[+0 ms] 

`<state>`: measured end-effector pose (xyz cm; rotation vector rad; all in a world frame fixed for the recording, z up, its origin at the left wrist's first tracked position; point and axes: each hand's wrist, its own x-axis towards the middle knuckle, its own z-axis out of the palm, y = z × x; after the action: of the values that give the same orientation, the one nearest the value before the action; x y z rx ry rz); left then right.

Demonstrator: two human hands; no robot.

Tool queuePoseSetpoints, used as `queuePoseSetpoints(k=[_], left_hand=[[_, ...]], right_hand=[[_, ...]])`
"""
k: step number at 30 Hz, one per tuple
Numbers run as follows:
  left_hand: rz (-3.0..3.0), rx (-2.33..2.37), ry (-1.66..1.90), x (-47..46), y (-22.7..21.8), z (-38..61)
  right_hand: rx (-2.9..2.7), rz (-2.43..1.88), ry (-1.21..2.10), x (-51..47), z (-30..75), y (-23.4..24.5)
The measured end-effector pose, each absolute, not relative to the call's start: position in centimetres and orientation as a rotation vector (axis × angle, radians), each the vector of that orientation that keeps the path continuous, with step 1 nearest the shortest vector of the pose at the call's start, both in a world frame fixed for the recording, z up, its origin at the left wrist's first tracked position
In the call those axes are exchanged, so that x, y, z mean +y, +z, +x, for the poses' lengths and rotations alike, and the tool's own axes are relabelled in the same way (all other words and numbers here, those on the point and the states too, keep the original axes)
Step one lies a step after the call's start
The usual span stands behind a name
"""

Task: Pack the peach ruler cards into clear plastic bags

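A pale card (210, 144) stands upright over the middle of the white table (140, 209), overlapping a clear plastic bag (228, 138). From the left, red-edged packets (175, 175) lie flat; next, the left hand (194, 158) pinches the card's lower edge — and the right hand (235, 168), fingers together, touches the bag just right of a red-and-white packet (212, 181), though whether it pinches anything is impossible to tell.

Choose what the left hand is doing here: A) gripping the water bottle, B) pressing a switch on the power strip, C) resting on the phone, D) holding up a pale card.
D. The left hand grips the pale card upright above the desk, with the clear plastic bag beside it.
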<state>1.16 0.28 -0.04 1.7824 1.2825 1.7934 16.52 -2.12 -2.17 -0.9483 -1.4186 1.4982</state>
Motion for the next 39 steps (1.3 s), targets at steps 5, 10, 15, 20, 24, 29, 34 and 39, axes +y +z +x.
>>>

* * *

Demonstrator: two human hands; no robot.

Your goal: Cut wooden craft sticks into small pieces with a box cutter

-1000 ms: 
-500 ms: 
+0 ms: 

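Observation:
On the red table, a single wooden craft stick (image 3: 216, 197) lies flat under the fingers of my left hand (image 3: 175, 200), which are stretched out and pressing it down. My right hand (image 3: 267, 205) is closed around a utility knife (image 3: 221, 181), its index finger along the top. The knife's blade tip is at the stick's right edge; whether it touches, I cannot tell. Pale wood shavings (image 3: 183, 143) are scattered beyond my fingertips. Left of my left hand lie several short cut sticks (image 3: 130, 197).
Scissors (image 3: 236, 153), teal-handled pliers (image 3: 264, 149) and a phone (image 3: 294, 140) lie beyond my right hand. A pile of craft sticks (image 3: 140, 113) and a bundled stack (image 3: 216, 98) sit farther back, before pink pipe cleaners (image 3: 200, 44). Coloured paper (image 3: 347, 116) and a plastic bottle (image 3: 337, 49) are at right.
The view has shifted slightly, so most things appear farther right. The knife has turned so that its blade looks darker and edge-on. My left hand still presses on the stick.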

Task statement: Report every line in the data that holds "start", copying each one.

Response to this exercise:
The measured end-effector pose, each absolute, not relative to the call's start: position in centimetres and orientation as a rotation vector (axis × angle, radians), each the vector of that orientation that keeps the path continuous, with step 1 nearest the shortest vector of the pose at the call's start, both in a world frame fixed for the recording, z up, its origin at the left wrist's first tracked position
Step one lies a step after the call's start

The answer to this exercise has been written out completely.